#### [Work to complete]
Whenever a line in the records below holds the string "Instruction", include it in the count, and state the number alone.

[Source data]
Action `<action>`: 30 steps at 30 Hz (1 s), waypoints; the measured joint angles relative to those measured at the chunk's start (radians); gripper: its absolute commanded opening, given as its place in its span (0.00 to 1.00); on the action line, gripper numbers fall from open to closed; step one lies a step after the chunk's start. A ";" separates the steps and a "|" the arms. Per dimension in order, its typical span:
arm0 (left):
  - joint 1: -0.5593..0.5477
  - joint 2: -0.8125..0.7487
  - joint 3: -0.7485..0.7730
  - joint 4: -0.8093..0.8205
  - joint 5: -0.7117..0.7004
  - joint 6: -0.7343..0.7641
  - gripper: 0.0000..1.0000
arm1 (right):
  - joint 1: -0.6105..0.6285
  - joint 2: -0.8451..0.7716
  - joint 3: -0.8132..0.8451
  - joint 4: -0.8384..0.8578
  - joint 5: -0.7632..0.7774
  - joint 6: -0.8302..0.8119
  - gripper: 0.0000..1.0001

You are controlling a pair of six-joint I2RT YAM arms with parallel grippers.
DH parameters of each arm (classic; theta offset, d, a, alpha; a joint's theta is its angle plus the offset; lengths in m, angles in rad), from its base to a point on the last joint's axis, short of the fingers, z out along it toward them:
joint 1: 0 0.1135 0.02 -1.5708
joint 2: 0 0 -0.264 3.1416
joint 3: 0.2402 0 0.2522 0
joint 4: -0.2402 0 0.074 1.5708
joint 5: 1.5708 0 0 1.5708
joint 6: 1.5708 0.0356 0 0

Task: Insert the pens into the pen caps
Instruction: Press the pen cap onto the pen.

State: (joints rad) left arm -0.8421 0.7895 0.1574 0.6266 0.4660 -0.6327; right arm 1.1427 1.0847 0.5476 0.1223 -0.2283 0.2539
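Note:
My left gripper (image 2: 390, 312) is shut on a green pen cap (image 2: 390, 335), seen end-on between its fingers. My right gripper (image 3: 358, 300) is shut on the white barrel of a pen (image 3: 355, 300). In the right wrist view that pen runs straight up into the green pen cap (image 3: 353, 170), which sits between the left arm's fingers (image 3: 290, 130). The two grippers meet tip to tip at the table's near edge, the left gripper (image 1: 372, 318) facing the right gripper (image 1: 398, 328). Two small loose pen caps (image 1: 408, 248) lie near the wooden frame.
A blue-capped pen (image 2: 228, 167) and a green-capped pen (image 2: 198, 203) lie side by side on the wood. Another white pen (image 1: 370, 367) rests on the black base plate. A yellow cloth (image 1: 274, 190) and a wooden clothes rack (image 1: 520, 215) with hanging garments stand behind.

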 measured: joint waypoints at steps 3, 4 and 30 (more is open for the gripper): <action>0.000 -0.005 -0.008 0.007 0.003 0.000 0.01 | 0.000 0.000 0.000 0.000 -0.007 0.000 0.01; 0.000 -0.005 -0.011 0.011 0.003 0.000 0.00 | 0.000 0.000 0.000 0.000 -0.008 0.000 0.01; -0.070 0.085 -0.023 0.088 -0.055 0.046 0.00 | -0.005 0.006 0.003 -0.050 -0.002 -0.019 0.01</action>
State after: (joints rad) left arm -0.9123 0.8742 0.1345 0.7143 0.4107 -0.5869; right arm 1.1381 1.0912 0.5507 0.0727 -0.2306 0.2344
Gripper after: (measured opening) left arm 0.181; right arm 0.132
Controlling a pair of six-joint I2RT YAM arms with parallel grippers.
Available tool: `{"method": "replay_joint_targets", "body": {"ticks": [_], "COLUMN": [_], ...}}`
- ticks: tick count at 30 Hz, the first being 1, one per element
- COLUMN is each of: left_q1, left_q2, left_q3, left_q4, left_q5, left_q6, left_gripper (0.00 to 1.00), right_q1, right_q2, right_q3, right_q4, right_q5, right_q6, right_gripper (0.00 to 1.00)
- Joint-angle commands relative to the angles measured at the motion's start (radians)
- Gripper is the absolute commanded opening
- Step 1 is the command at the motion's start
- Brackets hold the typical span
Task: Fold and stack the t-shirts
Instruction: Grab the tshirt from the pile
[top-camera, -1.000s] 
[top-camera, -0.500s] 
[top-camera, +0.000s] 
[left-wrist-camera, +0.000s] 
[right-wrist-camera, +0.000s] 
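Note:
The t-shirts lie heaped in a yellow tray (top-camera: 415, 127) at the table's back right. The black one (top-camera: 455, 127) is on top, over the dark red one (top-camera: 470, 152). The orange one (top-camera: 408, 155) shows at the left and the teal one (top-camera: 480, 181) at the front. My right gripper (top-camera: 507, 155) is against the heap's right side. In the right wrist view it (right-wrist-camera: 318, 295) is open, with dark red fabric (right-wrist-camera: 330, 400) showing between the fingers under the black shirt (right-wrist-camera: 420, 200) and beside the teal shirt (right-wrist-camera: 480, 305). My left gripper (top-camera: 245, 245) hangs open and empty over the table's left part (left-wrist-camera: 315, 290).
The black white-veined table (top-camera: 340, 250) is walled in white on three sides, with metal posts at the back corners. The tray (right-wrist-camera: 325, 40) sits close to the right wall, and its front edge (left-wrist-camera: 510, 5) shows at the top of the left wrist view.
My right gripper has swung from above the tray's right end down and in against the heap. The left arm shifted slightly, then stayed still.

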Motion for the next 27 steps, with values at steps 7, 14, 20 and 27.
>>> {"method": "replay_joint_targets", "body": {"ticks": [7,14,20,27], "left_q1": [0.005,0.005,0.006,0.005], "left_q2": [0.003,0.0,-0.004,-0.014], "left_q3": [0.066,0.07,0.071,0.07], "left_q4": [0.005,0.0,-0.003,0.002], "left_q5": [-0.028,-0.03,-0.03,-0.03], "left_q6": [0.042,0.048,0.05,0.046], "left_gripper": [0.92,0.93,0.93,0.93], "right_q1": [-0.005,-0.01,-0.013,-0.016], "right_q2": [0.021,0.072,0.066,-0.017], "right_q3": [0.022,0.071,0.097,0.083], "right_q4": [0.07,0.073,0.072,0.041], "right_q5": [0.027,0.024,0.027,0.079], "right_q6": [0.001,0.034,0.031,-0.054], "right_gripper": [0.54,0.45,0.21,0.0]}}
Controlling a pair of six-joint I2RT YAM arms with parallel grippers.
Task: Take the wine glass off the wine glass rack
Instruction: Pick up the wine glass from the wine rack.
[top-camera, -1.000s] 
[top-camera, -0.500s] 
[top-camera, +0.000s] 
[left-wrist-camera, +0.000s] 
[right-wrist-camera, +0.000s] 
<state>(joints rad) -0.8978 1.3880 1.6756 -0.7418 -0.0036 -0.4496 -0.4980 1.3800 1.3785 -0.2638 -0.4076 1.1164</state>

#### [Exercise output]
3